In this material, which lines include the string "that"? Show them.
=== SUPPLIED DATA ===
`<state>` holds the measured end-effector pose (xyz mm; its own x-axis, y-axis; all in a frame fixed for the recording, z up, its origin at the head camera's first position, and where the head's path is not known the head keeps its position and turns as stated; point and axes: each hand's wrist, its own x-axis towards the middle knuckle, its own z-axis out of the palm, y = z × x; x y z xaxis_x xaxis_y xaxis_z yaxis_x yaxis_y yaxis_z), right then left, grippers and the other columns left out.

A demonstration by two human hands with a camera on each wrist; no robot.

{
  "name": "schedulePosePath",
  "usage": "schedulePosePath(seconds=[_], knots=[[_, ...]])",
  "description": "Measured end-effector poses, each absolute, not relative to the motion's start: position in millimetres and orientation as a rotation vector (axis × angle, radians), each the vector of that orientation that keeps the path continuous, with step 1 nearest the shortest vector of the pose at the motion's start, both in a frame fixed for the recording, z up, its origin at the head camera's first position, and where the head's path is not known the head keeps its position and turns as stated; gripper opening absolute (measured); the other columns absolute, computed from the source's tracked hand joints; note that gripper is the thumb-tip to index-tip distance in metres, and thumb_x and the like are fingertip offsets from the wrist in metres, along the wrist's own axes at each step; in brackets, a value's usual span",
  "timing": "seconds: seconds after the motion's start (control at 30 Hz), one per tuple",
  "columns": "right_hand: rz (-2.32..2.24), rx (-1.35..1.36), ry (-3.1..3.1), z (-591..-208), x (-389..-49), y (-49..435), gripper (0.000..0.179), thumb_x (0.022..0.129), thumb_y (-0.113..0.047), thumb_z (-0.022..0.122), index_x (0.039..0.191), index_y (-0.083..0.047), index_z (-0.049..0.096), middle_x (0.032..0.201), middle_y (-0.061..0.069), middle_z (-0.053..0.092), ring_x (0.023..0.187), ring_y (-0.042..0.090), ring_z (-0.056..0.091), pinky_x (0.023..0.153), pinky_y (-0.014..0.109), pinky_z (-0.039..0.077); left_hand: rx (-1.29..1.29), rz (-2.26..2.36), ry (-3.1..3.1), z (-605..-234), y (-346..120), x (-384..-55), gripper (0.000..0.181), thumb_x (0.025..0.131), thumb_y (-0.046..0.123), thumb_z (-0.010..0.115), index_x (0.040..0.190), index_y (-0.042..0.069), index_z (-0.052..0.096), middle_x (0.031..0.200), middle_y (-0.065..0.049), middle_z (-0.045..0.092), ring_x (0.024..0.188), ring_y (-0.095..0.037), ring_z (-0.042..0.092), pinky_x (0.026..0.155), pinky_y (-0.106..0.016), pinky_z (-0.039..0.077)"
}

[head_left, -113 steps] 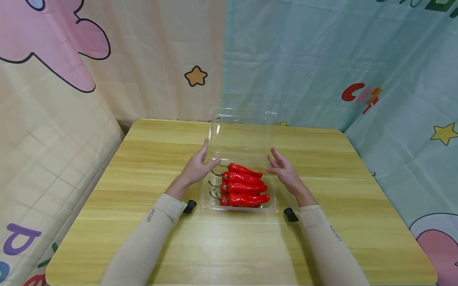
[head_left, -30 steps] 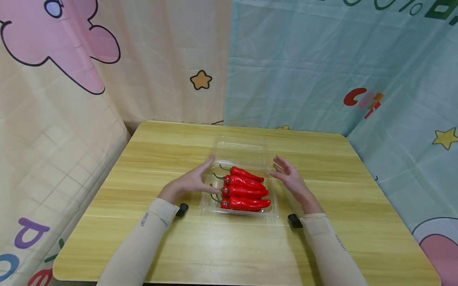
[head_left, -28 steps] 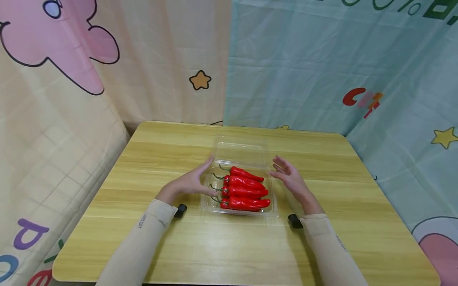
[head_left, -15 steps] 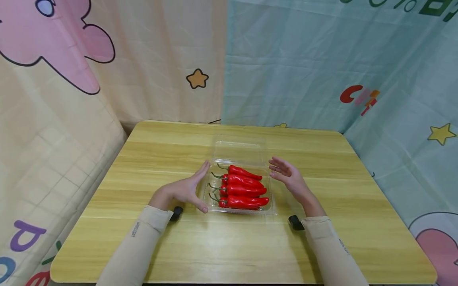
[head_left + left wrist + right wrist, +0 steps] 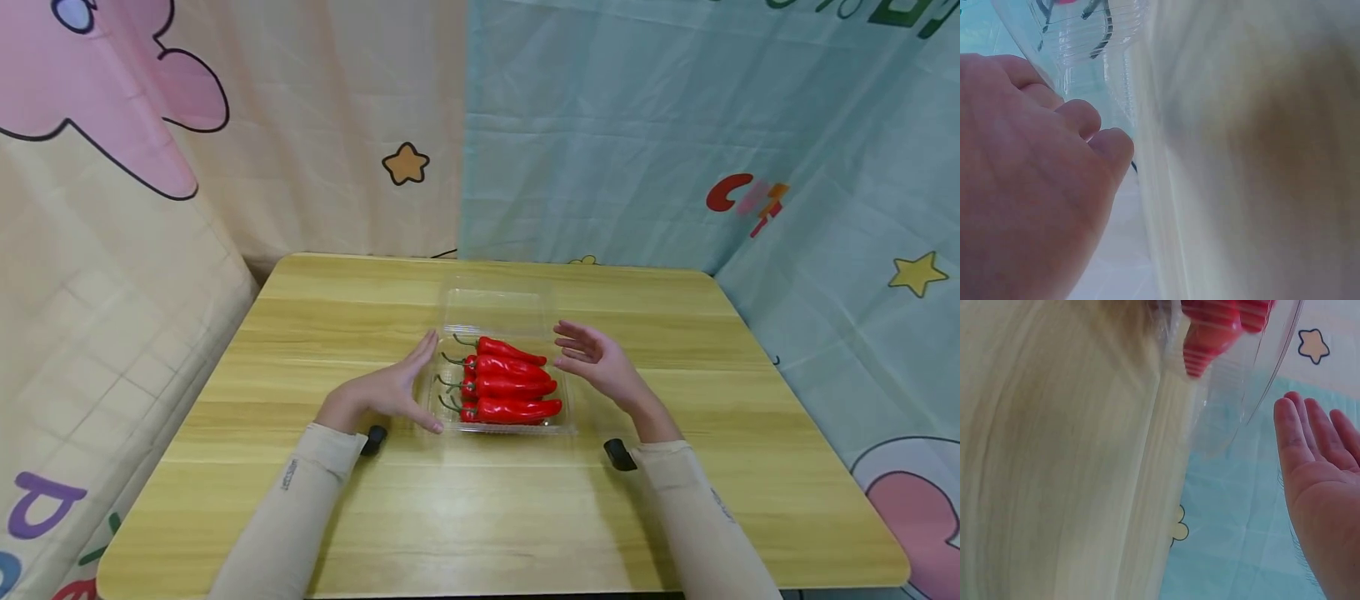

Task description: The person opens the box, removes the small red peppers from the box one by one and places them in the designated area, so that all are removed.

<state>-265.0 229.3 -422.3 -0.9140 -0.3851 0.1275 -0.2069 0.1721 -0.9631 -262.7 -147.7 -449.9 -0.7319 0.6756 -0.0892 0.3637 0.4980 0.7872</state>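
Observation:
Several red peppers (image 5: 513, 387) with green stems lie in rows in a clear plastic clamshell box (image 5: 510, 428). Its transparent lid (image 5: 495, 310) is folded back toward the far edge. My left hand (image 5: 384, 393) stands at the box's left side, thumb spread toward the near corner and fingers stretched along the side. On the right side, my right hand (image 5: 603, 364) is held with straight fingers and palm facing the box. In the right wrist view, the fingers (image 5: 1297, 431) appear apart from the clear wall. Neither hand grips a pepper.
The box stands on a light wooden table (image 5: 480, 525) with rounded corners. Printed curtains (image 5: 600, 125) hang behind it and on both sides. A black wrist camera (image 5: 373, 440) sits at the left cuff, another black camera (image 5: 619, 455) at the right.
The lid has dropped from its raised position to lie farther back. My left hand has come down to the box's left side. Within the last half second, the box has shifted slightly away from me.

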Motion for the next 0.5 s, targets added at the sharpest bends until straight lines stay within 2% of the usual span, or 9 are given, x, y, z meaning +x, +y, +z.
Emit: schedulePosePath(seconds=[0.2,0.5], knots=[[-1.781,-0.630,2.324,-424.1,-273.6,222.4,0.066,0.092,-0.007,0.073,0.150,0.000,0.042,0.148,0.020,0.048,0.136,0.047,0.042,0.111,0.047,0.037,0.840,1.051,2.355,-445.8,-144.5,-277.1,0.144,0.072,0.039,0.092,0.158,0.010,-0.020,0.163,-0.008,-0.030,0.149,-0.031,-0.018,0.119,-0.054,0.006],[-1.683,-0.632,2.402,-429.6,-284.5,211.7,0.070,0.089,-0.011,0.078,0.150,-0.005,0.044,0.148,0.018,0.048,0.134,0.044,0.046,0.110,0.054,0.037,0.824,0.960,2.344,-438.0,-144.2,-290.1,0.147,0.071,0.045,0.092,0.156,0.008,-0.023,0.162,-0.011,-0.031,0.149,-0.030,-0.018,0.120,-0.050,0.007]])
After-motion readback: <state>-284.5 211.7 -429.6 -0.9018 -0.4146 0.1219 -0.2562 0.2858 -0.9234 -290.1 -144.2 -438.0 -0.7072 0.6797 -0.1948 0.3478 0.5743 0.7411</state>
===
* [RESPONSE TO THIS EXERCISE]:
  "description": "Measured end-effector poses, each absolute, not relative to the motion's start: position in millimetres and orientation as a rotation vector (axis × angle, radians), each the vector of that orientation that keeps the path continuous, with step 1 nearest the shortest vector of the pose at the motion's start, both in a frame fixed for the recording, z up, its origin at the head camera's first position, and where the head's path is not known the head keeps its position and turns as stated; gripper opening absolute (measured); the other columns absolute, computed from the source's tracked hand joints; note that gripper is the thumb-tip to index-tip distance in metres, and thumb_x and the like are fingertip offsets from the wrist in metres, along the wrist's own axes at each step; in brackets, a value's usual span",
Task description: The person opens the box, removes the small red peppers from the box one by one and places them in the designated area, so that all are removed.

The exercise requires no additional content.